TASK INPUTS START

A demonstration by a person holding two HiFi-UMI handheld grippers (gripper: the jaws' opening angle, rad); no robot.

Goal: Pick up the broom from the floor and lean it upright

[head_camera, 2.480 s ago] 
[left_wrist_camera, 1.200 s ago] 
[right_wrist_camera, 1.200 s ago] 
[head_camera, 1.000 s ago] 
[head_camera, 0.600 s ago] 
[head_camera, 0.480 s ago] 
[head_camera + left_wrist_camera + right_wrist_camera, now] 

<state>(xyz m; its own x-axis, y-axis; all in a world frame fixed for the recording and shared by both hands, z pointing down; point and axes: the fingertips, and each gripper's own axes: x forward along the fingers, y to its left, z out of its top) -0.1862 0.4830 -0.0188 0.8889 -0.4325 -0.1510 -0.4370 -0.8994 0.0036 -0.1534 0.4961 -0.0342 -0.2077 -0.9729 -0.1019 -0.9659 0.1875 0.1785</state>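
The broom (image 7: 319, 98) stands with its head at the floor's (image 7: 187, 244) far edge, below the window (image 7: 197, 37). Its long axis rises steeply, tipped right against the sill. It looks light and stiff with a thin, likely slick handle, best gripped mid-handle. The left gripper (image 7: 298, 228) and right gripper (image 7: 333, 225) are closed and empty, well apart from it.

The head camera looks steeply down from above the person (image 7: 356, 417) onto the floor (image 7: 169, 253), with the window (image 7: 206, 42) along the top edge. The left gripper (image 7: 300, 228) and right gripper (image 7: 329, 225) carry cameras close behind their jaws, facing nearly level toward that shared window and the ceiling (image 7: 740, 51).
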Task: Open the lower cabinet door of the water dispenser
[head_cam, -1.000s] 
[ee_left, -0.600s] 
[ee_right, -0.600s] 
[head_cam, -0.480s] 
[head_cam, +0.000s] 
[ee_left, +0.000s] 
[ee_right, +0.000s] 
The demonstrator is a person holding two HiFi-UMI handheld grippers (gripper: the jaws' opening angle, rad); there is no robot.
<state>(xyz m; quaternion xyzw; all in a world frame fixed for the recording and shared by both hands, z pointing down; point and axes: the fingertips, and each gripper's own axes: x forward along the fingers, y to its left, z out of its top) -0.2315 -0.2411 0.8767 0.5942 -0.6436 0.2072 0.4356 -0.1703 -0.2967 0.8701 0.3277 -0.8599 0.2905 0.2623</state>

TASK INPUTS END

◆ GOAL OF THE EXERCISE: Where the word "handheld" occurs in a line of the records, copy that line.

◆ TASK SOLUTION:
A demonstration by a person holding two HiFi-UMI handheld grippers (gripper: the jaws' opening angle, rad); no robot.
The demonstrator is a person holding two HiFi-UMI handheld grippers (gripper: the jaws' opening angle, rad); there is no robot.

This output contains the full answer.